One Bloody Sock Does Not a Hall of Famer Make...or Does It?

Lou CappettaAnalyst IIMarch 23, 2009

NEW YORK - OCTOBER 19:   Pitcher Curt Schilling #38 of the Boston Red Sox grabs at his ankle as it appears to be bleeding in the fourth inning during game six of the American League Championship Series against the New York Yankees on October 19, 2004 at Yankee Stadium in the Bronx borough of New York City. (Photo by Al Bello/Getty Images)

Curt Schilling announced his retirement today after a 20 seasons in the Major Leagues spent with the Orioles, Astros, Phillies, Diamondbacks, and Red Sox.

Almost immediately, ESPN and sports-talk radio was flooded with analysis of Schilling's career. It was a day-long debate about Schilling's worthiness of future Hall of Fame enshrinement.

My first reaction upon hearing of Schilling's retirement...Damn that bloody sock.

I remember laying in bed next to my wife watching Game Six of the 2004 ALCS. The pre-game talk was all about Schilling and his torn tendon sheath in his right ankle.

It was questionable if Schilling would pitch, but it was win or go home for the Red Sox. Schilling would have the team doctor suture the tendon in place, give him a cortisone shot, and go out to do his best Willis Reed impression.

We all know what happened next.

Schilling pitched the game of his life, the Red Sox forced a Game Seven, and the Red Sox would win it after being down three games to none, going on to win the World Series, and effectively ending the "Curse of the Bambino."

I remember watching the entire game, despite having to wake up early for work the next day, turning to my wife, and saying, "Well, that just got him into the Hall of Fame."

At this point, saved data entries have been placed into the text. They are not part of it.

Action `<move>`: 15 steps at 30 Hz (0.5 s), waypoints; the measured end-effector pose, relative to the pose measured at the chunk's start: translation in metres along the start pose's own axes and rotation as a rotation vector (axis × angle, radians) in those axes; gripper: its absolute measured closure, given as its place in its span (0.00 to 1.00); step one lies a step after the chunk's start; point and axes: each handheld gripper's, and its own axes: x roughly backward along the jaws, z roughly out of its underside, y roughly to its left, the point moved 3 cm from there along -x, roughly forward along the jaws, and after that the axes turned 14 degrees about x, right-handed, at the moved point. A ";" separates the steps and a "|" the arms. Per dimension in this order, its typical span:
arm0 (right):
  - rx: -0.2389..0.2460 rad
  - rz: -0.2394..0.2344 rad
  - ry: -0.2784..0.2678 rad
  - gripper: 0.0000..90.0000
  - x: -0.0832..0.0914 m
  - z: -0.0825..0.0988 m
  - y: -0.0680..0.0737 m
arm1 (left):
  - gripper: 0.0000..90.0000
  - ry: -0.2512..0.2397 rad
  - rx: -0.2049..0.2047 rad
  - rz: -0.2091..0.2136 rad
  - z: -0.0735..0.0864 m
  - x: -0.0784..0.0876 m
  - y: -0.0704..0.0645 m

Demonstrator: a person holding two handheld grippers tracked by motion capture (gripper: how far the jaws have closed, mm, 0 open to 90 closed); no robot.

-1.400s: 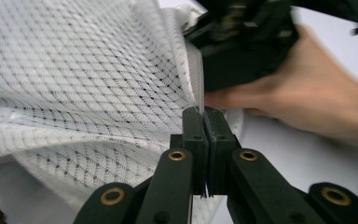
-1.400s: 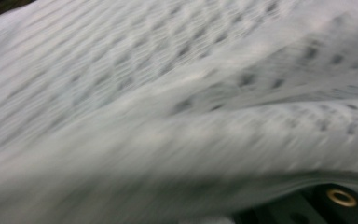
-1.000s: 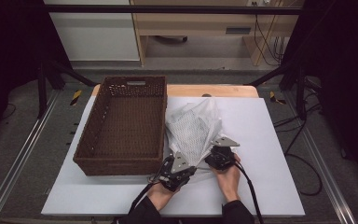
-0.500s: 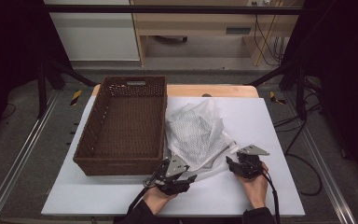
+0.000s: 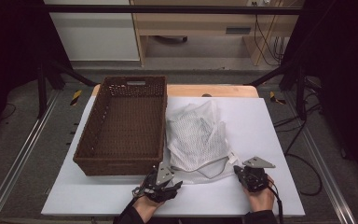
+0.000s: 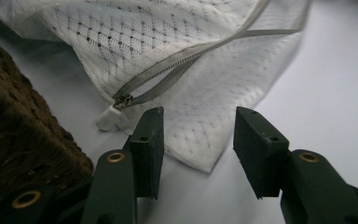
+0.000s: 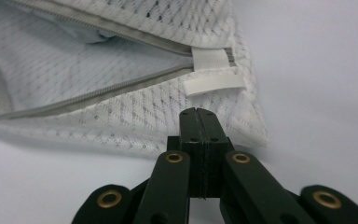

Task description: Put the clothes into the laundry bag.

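White mesh laundry bag [image 5: 200,137] flat on bench [image 5: 270,121], centre of high view, just right of brown wicker basket [image 5: 126,123]; zipper [image 6: 168,70] partly open. Left gripper [image 5: 165,184] at lower centre, near bag's near-left corner; jaws have opened about halfway, nothing pinched, bag corner lying just ahead of gap in left gripper view. Right gripper [image 5: 242,173] at lower right, by bag's near-right corner; jaws have just closed fully together, pads meeting, no fabric visibly caught; white tab [image 7: 214,83] just beyond tips.

Grey floor [image 5: 23,154] — wooden shelf unit [image 5: 205,32] behind.
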 end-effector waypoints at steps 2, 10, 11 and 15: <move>0.025 0.007 -0.044 0.90 0.005 -0.004 -0.002 | 0.60 0.001 0.011 -0.016 0.001 -0.004 0.002; -0.045 0.077 -0.072 0.55 -0.014 -0.015 -0.029 | 0.66 -0.013 0.026 -0.062 0.000 -0.007 0.001; -0.061 0.070 -0.062 0.55 -0.019 -0.014 -0.030 | 0.68 -0.015 0.022 -0.067 0.000 -0.008 0.000; -0.070 0.064 -0.019 0.73 -0.025 -0.012 -0.031 | 0.81 -0.015 0.012 -0.073 -0.001 -0.009 -0.005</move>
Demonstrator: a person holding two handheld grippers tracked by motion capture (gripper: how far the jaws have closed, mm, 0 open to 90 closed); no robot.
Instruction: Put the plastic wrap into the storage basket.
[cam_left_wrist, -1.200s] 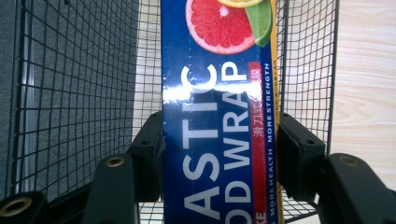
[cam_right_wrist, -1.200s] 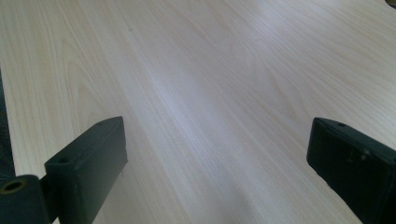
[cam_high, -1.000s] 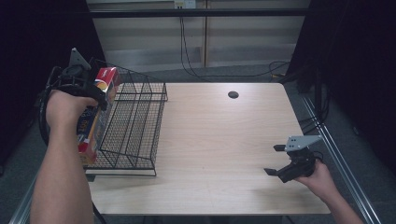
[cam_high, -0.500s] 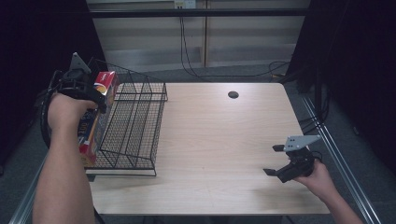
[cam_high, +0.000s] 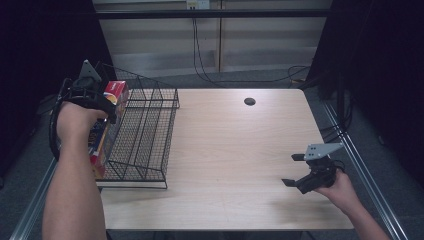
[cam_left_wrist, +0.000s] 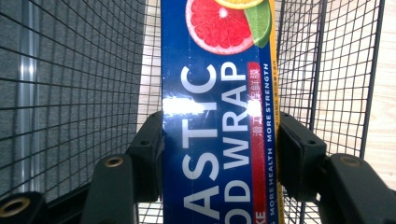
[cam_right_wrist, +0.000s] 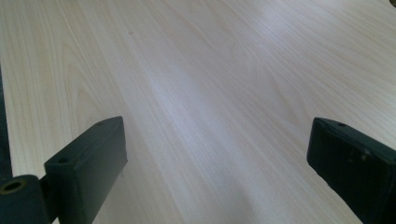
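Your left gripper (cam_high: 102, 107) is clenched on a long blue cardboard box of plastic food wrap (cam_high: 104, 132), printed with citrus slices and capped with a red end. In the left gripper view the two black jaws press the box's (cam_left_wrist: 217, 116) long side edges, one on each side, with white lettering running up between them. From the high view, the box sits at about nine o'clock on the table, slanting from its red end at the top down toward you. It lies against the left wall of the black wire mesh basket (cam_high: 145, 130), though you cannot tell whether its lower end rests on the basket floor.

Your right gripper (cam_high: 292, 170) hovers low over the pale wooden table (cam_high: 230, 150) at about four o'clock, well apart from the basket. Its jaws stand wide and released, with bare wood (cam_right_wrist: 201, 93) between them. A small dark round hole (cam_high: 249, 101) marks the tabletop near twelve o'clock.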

My wife paid me no mind, which she does quite often and is probably why we have a happy marriage, and simply said, "Go to sleep, you have work with my father tomorrow, and I don't fell like hearing him complain about you being tired."

Since then, I have dreaded this day.

With each passing year, each career-threatening shoulder injury, each failed experiment in the bullpen, and each year Schilling got older and older, I dreaded the day that he would retire.

I dreaded the day when Red Sox fans and Phillies fans and the dozen or so Diamondbacks fans out there would begin campaigning for Curt Schilling's enshrinement in Cooperstown, and how I would have to listen to Yankee fans everywhere debate against them.

Don't get me wrong, I'm almost as big a Yankee hater as I am a Mets fan. I grew up as the only Mets fan in a family full of Yankee fans. My father, my step-mother, my sisters, and my brother were all Yankee fans. Thank god I wasn't the middle child, or I would have been totally screwed up.

My point being, nobody was happier than me when Curt Schilling beat the Yankees on the night of Oct. 19, 2004; I'm just not ready to put him in the Hall of Fame because of it.

Looking at it objectively, Schilling's numbers are borderline at best for Hall of Fame consideration. Sure, he won 216 games, with almost a .600 career winning percentage, and he has 3,000 career strikeouts. Those numbers are very good, but are they great?

But can anyone really justify putting Schilling in when Bert Blyleven, Tommy John, and Jim Kaat aren't?

Still, in the end I always think of the big games. Schilling helped take three teams to the World Series, and all three of those teams had losing traditions prior to Schilling's arrival.

Now that I think of it, he beat the Yankees in 2001 with the Diamondbacks, too.

On second thought, forget everything I just wrote. Curt Schilling is a Hall of Famer.